** YOUR ASSIGNMENT **
The exact lines of the listing, from its first through the line that contains "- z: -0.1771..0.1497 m", are to make up the answer, and pictures are to be left out.

----

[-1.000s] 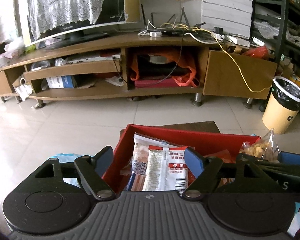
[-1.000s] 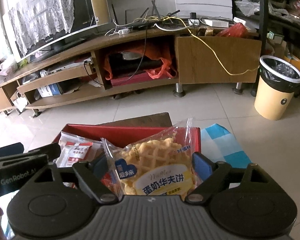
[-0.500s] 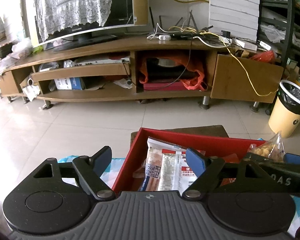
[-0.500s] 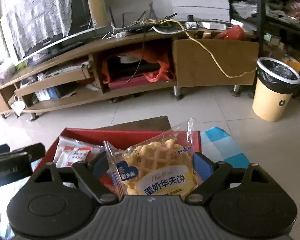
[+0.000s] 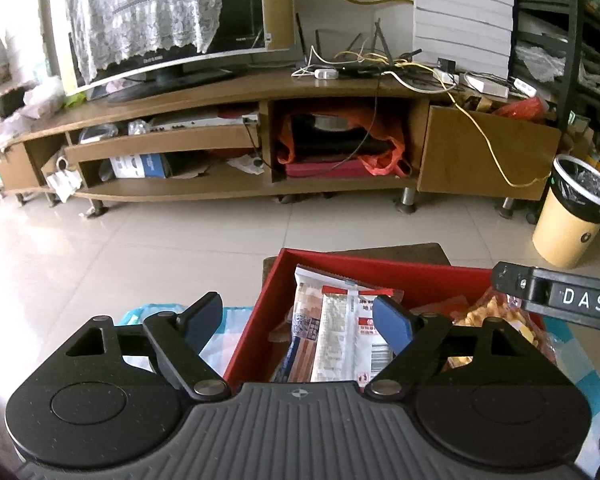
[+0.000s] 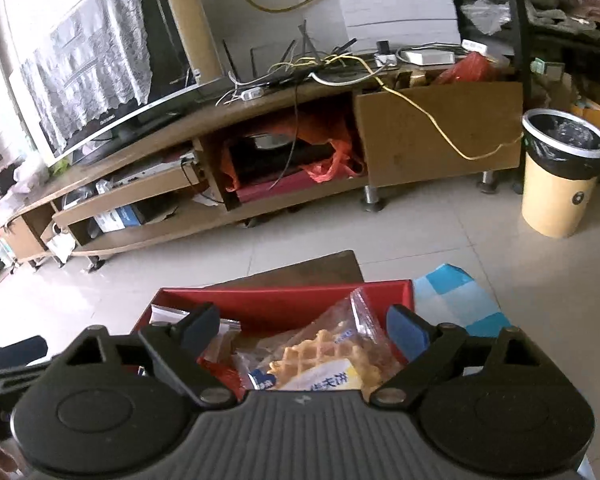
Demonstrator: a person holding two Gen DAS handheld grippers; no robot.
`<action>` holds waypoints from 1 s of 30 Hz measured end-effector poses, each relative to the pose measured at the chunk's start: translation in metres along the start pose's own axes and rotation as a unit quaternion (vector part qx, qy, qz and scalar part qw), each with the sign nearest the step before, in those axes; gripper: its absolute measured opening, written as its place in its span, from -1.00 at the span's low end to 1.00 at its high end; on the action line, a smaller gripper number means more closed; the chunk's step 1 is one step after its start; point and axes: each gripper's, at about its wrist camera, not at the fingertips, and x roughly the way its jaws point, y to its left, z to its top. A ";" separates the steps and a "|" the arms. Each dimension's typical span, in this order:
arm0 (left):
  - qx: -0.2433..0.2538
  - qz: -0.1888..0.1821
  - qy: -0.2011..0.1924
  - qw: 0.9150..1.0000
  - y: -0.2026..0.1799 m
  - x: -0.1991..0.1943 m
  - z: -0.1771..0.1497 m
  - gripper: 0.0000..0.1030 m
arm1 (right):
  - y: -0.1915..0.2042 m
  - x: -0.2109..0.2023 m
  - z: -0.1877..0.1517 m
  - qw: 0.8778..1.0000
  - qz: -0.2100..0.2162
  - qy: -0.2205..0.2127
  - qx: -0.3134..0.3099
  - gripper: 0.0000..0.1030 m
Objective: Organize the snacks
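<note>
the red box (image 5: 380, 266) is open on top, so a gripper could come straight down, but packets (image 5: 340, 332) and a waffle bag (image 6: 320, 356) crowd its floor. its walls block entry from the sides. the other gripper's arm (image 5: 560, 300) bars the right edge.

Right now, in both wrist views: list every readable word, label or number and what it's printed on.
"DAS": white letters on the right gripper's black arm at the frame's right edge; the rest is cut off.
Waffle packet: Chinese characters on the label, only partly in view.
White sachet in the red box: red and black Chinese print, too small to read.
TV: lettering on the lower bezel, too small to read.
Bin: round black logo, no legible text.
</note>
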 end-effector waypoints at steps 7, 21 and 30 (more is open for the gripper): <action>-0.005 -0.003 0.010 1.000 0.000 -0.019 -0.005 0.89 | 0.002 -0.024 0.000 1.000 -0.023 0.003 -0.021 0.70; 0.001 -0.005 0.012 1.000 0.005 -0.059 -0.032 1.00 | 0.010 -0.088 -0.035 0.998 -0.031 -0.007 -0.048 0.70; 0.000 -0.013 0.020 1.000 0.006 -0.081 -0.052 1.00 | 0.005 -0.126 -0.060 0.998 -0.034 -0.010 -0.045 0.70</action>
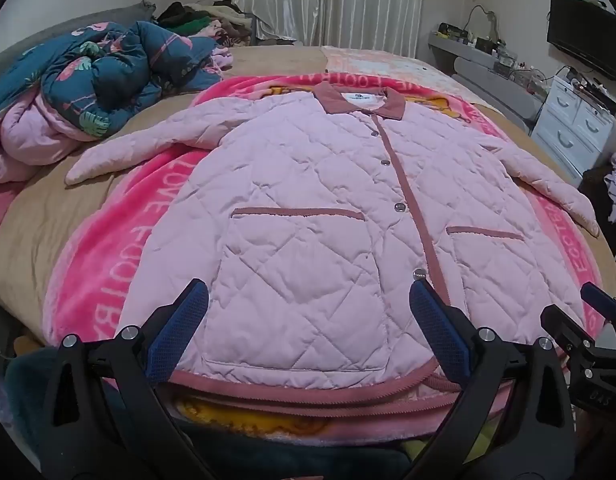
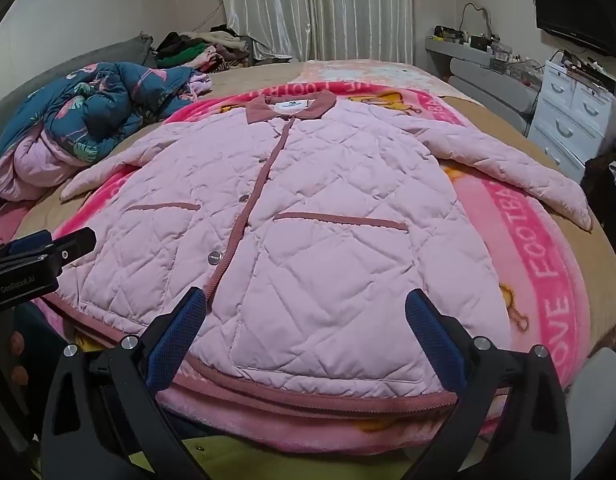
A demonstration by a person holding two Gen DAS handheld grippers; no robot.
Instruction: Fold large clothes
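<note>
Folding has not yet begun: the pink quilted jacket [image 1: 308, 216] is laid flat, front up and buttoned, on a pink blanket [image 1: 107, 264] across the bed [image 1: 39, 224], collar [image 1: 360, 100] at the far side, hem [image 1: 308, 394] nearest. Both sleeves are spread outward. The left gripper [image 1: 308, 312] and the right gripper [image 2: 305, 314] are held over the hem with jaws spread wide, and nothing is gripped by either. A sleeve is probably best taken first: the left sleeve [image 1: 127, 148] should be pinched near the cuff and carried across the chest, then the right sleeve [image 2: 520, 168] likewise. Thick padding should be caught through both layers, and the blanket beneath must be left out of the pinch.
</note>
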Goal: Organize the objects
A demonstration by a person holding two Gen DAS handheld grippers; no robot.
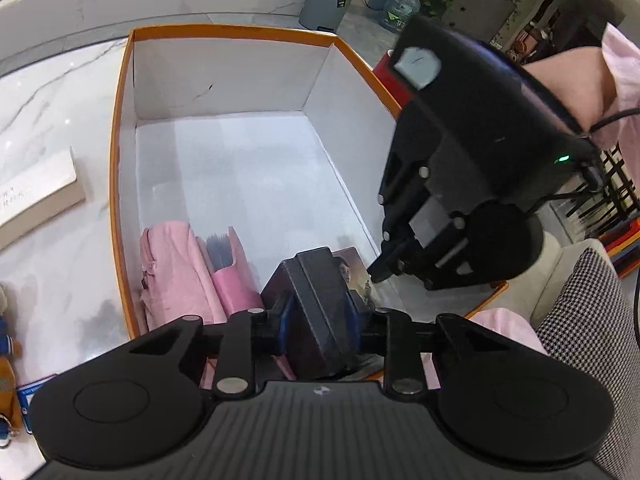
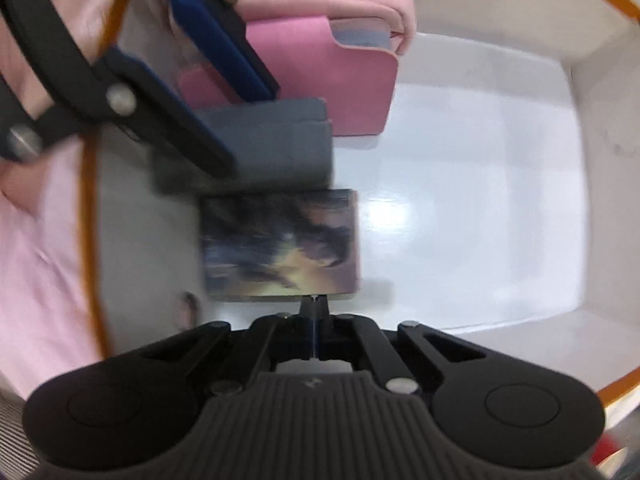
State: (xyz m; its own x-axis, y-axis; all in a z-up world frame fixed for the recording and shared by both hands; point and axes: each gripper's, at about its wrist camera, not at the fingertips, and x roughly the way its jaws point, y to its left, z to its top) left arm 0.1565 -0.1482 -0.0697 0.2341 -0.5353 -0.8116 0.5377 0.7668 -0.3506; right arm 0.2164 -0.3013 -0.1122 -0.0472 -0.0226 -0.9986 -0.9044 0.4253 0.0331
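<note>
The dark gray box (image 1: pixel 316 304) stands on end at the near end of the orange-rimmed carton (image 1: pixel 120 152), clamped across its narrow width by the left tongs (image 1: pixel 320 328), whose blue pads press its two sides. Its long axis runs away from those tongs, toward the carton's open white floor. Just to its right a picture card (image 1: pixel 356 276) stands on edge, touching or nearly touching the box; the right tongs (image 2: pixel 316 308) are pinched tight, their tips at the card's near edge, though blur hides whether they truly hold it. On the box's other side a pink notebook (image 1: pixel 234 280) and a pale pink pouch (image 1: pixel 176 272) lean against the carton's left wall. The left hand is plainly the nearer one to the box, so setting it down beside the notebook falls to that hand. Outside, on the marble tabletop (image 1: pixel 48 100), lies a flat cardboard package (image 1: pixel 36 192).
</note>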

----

** RESULT OF THIS TASK **
[-1.000s] 
[-1.000s] 
[-0.500s] 
[-0.500s] 
[+0.000s] 
[+0.000s] 
Demonstrator: a person holding two Gen DAS handheld grippers; no robot.
`<action>` holds waypoints from 1 s of 30 Hz measured end-effector poses, each relative to the pose measured at the chunk's start: translation in metres along the start pose's own axes and rotation as a unit quaternion (vector part qx, qy, qz and scalar part qw), each with the sign nearest the step before, in those axes; gripper: its absolute measured opening, written as its place in its span, from -1.00 at the span's low end to 1.00 at its high end; on the action line, a smaller gripper number means more closed; the chunk's step 1 is one step after its start; point and axes: each gripper's, at about its wrist camera, not at the fingertips, and x roughly the way its jaws point, y to its left, z to its top. A ";" separates the steps and a "|" the arms. Each dimension's typical span, in this order:
arm0 (left):
  - qx: -0.2433..0.2538
  - qz: -0.1888..0.1821
  - qy: -0.2011..0.1924
  - qw: 0.9150..1.0000
  - y: -0.2026..0.1799 m
  - x: -0.1991..0.1943 m
  - z: -0.1771..0.1497 m

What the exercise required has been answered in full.